EXERCISE BRIEF: Reproduce the data in full, exactly as given, leaving images out.

•••••

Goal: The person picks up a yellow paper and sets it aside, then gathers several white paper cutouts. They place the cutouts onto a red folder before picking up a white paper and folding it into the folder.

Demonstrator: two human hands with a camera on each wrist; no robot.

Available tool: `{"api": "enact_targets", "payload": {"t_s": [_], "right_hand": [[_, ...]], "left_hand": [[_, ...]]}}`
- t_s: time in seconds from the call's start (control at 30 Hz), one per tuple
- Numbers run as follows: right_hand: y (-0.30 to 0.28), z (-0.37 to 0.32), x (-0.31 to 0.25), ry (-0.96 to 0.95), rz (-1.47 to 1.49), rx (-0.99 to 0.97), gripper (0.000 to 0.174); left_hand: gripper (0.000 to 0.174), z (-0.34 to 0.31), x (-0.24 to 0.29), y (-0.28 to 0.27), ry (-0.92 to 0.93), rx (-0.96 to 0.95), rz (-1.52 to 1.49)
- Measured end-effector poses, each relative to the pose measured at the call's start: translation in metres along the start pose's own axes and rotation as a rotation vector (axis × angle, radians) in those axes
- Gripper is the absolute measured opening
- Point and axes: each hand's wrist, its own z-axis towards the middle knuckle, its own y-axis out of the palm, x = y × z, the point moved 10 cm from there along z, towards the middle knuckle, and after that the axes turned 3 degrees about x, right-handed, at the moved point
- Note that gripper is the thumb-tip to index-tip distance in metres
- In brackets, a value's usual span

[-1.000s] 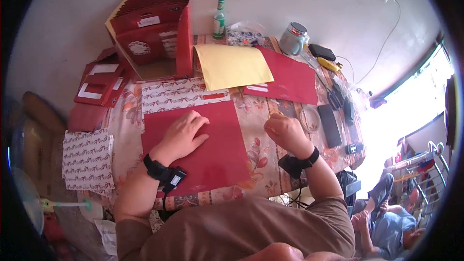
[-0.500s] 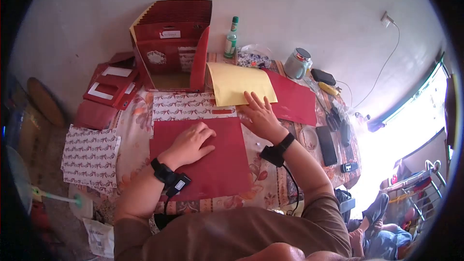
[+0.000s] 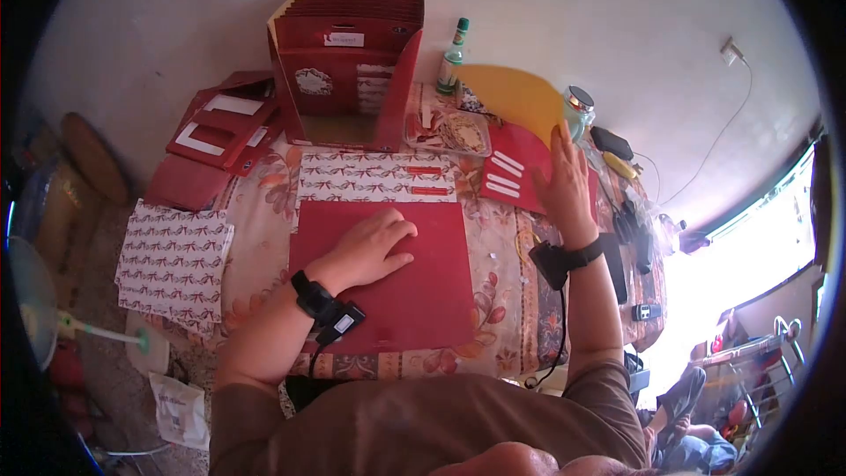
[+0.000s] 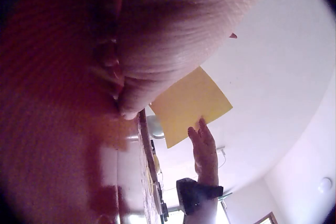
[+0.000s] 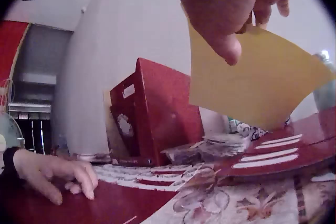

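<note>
My right hand (image 3: 570, 192) pinches a yellow sheet (image 3: 515, 92) by its edge, thumb on one face and fingers on the other. The sheet hangs raised and curved above the back of the table, overlapping the mug in the head view. Below it lies a red card (image 3: 526, 200) with several white strips. Flat on a large red sheet (image 3: 401, 304) at the table's middle rests my left hand (image 3: 366, 249), fingers loosely bent. Patterned white paper (image 3: 352, 178) shows from under that sheet's far edge. In the right wrist view, my thumb (image 5: 228, 50) lies across the yellow sheet.
A tall red expanding file box (image 3: 344, 62) stands at the back, beside a green bottle (image 3: 453, 57) and a clear packet of paper cut-outs (image 3: 454, 134). Red folders (image 3: 216, 137) and a patterned stack (image 3: 172, 260) lie at left. A lidded mug (image 3: 577, 106) stands at right.
My right hand has reached forward, taken the yellow sheet and lifted it to the right, uncovering the clear packet and the white strips. The left hand still rests on the red sheet.
</note>
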Motion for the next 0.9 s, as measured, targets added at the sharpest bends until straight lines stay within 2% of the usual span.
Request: {"api": "enact_targets", "payload": {"t_s": [0.13, 0.33, 0.47, 0.53, 0.67, 0.73, 0.77, 0.83, 0.87, 0.9], "right_hand": [[-0.009, 0.001, 0.024, 0.050, 0.145, 0.081, 0.067], [-0.011, -0.002, 0.052, 0.131, 0.319, 0.059, 0.064], [0.000, -0.008, 0.073, 0.166, 0.318, 0.051, 0.063], [0.003, -0.014, 0.082, 0.316, 0.534, 0.020, 0.063], [-0.004, -0.020, 0.079, 0.197, 0.506, 0.092, 0.061], [0.000, -0.032, 0.090, 0.322, 0.683, 0.083, 0.060], [-0.004, -0.037, 0.088, 0.324, 0.681, 0.082, 0.060], [0.004, -0.053, 0.089, 0.528, 0.870, -0.035, 0.059], [-0.001, -0.056, 0.083, 0.529, 0.869, -0.035, 0.059], [-0.004, -0.058, 0.073, 0.521, 0.990, -0.050, 0.058]], "left_hand": [[0.032, 0.000, 0.002, -0.003, 0.003, 0.028, 0.018], [0.032, 0.000, -0.001, -0.001, 0.002, 0.023, 0.006], [0.033, 0.000, 0.000, -0.001, 0.004, 0.027, 0.002], [0.033, 0.000, 0.000, -0.002, 0.007, 0.030, 0.014], [0.032, 0.000, 0.002, -0.003, 0.014, 0.032, 0.016], [0.032, 0.000, 0.002, -0.002, 0.010, 0.024, 0.003], [0.032, 0.000, 0.002, -0.003, 0.009, 0.026, -0.001], [0.033, 0.000, 0.002, -0.003, 0.008, 0.028, -0.006], [0.033, -0.001, 0.001, -0.003, 0.003, 0.027, -0.001], [0.033, 0.000, 0.001, -0.003, -0.001, 0.026, 0.003]]}}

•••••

OUTPUT BELOW:
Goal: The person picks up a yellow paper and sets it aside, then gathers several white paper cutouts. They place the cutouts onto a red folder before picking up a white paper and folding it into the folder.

Demonstrator: two human hands with a camera on each wrist; no robot.

Available tool: `{"api": "enact_targets", "payload": {"t_s": [_], "right_hand": [[_, ...]], "left_hand": [[_, ...]]}}`
- t_s: time in seconds from the call's start (control at 30 Hz), one per tuple
- Numbers run as follows: right_hand: y (-0.30 to 0.28), z (-0.37 to 0.32), x (-0.31 to 0.25), ry (-0.96 to 0.95), rz (-1.47 to 1.49), rx (-0.99 to 0.97), gripper (0.000 to 0.174); left_hand: gripper (0.000 to 0.174), z (-0.34 to 0.31), x (-0.24 to 0.29), y (-0.28 to 0.27), ry (-0.92 to 0.93), rx (-0.96 to 0.95), rz (-1.52 to 1.49)
- Measured end-effector poses, each relative to the pose measured at the call's start: translation in metres along the start pose's own axes and rotation as a rotation vector (axis × angle, radians) in those axes
- Gripper is the absolute measured opening
- Point and axes: each hand's wrist, its own z-axis towards the middle knuckle, its own y-axis out of the palm, x = y × z, the point moved 10 cm from there along z, towards the middle knuckle, and after that the axes turned 3 degrees about x, right-handed, at the moved point
- Note that gripper is the thumb-tip to index-tip distance in metres
- In brackets, a value's usual span

[-1.000s] 
[-0.500s] 
[+0.000s] 
[+0.000s] 
[+0.000s] 

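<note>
My right hand (image 3: 570, 192) pinches a yellow sheet (image 3: 515, 92) by its edge, thumb on one face and fingers on the other. The sheet hangs raised and curved above the back of the table, overlapping the mug in the head view. Below it lies a red card (image 3: 526, 200) with several white strips. Flat on a large red sheet (image 3: 401, 304) at the table's middle rests my left hand (image 3: 366, 249), fingers loosely bent. Patterned white paper (image 3: 352, 178) shows from under that sheet's far edge. In the right wrist view, my thumb (image 5: 228, 50) lies across the yellow sheet.
A tall red expanding file box (image 3: 344, 62) stands at the back, beside a green bottle (image 3: 453, 57) and a clear packet of paper cut-outs (image 3: 454, 134). Red folders (image 3: 216, 137) and a patterned stack (image 3: 172, 260) lie at left. A lidded mug (image 3: 577, 106) stands at right.
My right hand has reached forward, taken the yellow sheet and lifted it to the right, uncovering the clear packet and the white strips. The left hand still rests on the red sheet.
</note>
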Motion for the next 0.9 s, as measured, targets added at the sharpest bends until straight lines stay within 2% of the usual span.
Request: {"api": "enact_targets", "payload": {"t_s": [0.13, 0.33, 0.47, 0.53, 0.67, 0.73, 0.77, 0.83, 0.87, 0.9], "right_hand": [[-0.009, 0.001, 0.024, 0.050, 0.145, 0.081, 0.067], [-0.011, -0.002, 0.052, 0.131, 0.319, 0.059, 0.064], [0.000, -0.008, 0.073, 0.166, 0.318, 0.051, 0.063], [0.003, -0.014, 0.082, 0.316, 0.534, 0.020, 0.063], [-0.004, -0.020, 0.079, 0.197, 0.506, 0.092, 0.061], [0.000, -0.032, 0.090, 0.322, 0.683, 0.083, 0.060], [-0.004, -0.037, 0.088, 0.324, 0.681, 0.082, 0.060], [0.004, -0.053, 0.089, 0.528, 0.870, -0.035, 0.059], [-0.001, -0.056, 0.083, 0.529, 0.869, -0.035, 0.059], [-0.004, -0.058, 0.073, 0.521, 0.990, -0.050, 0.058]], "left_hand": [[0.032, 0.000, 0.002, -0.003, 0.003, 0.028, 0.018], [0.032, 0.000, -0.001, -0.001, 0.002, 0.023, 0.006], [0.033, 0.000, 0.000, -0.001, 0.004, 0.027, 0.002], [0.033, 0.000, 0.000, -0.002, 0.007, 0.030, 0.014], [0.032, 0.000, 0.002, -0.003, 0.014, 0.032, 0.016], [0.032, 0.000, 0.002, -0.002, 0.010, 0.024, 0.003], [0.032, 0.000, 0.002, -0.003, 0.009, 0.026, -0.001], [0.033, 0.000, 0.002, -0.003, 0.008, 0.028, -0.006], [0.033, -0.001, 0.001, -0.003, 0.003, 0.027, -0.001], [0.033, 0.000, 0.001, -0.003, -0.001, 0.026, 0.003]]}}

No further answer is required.